Education and Training Requirements
Many webmasters have college degrees in computer science, mathematics, engineering, or design-related fields; however, many others have only a year or two of college training or perhaps none at all. It is common for webmasters to be self-trained, learning their skills by working with the World Wide Web and its related computer applications.
Technical skills are of the utmost importance for a webmaster. These typically involve experience in programming languages such as C++ and Java. Knowledge of the Unix operating system is also important, as is familiarity with Internet applications such as HTML, HTTP, and XML. The webmaster also needs to keep up to date with new, rapidly changing Internet technologies. Certification in the field is offered by the International Webmasters Association. The level of certification attained depends on a webmaster's experience and performance on an examination geared toward one of three skill levels.
Getting the Job
A growing number of companies now list openings for webmasters in newspaper classified ads, industry magazines, and Internet job banks. In many cases, an employee who has strong computer and Internet skills can create a webmaster position within his or her firm. Those who serve as webmasters on a consulting basis often establish their own home pages on the World Wide Web to advertise their services to potential clients.

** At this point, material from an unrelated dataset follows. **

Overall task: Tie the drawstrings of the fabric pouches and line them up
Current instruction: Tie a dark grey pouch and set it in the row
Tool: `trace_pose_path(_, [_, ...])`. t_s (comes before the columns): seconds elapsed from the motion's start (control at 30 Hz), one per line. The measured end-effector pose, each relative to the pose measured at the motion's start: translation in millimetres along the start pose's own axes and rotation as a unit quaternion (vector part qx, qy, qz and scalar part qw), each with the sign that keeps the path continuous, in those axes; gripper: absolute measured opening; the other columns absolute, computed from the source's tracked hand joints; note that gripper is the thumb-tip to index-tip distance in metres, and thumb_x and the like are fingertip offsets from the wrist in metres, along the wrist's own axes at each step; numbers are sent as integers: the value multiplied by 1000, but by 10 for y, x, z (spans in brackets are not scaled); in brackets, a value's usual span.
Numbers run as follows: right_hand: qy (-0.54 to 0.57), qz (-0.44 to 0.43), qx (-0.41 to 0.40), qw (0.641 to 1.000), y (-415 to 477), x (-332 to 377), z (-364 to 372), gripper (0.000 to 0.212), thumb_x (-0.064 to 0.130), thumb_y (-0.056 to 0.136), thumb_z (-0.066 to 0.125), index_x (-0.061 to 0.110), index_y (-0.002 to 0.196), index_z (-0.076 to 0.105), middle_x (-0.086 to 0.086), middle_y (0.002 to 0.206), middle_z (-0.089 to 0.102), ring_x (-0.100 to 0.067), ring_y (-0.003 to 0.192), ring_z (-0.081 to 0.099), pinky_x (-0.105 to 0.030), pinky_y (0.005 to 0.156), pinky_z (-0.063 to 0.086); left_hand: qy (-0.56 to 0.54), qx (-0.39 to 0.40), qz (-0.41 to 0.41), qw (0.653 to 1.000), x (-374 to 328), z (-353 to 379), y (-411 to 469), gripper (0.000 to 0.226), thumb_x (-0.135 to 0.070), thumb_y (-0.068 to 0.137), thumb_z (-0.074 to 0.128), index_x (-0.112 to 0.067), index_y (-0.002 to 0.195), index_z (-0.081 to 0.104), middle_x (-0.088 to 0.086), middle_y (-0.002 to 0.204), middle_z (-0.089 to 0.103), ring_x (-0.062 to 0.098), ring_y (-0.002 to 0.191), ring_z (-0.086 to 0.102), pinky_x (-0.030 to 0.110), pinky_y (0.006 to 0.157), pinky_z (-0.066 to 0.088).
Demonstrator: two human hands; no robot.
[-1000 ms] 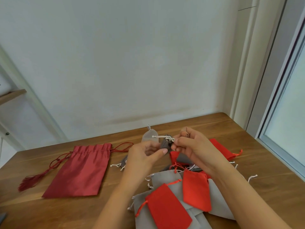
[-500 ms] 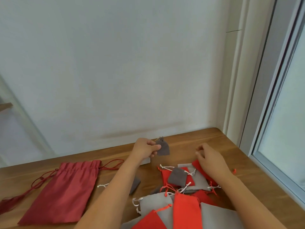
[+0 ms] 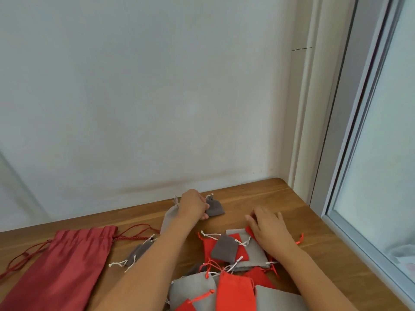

Advancement Possibilities and Employment Outlook
Webmaster positions can lead to jobs such as team leader or technical manager, which involve overseeing the work of a team of web specialists. Those who develop a strong understanding of the role of the Internet in promoting the goals of an organization can advance to positions such as web strategist or chief technological officer. The outlook for webmasters is very bright as the demand for qualified people outstrips the current supply. Demand is expected to grow faster than the average through 2014 as more businesses develop their own Web sites.
Webmasters typically work in clean, comfortable surroundings in a modern office environment. Those who work as consultants may spend time both at the client's office and working out of a home office. Webmasters usually do not work according to a traditional 9-to-5 schedule. Designing and setting up a Web site can require intensive work for concentrated periods of time. Updating and maintaining Web sites can mean working late or weekend hours when user demand for site access is low. Because keeping up with new Internet developments is an important part of the position, any time a webmaster spends online may serve as research and contribute to job performance.
Earnings and Benefits
Pay for webmasters depends on location, the type and size of the company for whom they work, and whether they are salaried employees or freelance consultants. Entry-level salaries are highest on the West Coast. Salaries at California-based companies start at $53,000 per year. The median annual salary for a webmaster is $66,105, but pay can range up to $100,000 for an experienced and talented webmaster.
Self-employed webmasters charge hourly consulting fees that vary according to experience and the range of tasks being performed. These freelance workers must supply their own benefits. Webmasters who are employed full time by a company enjoy the same medical and retirement benefits offered to other employees.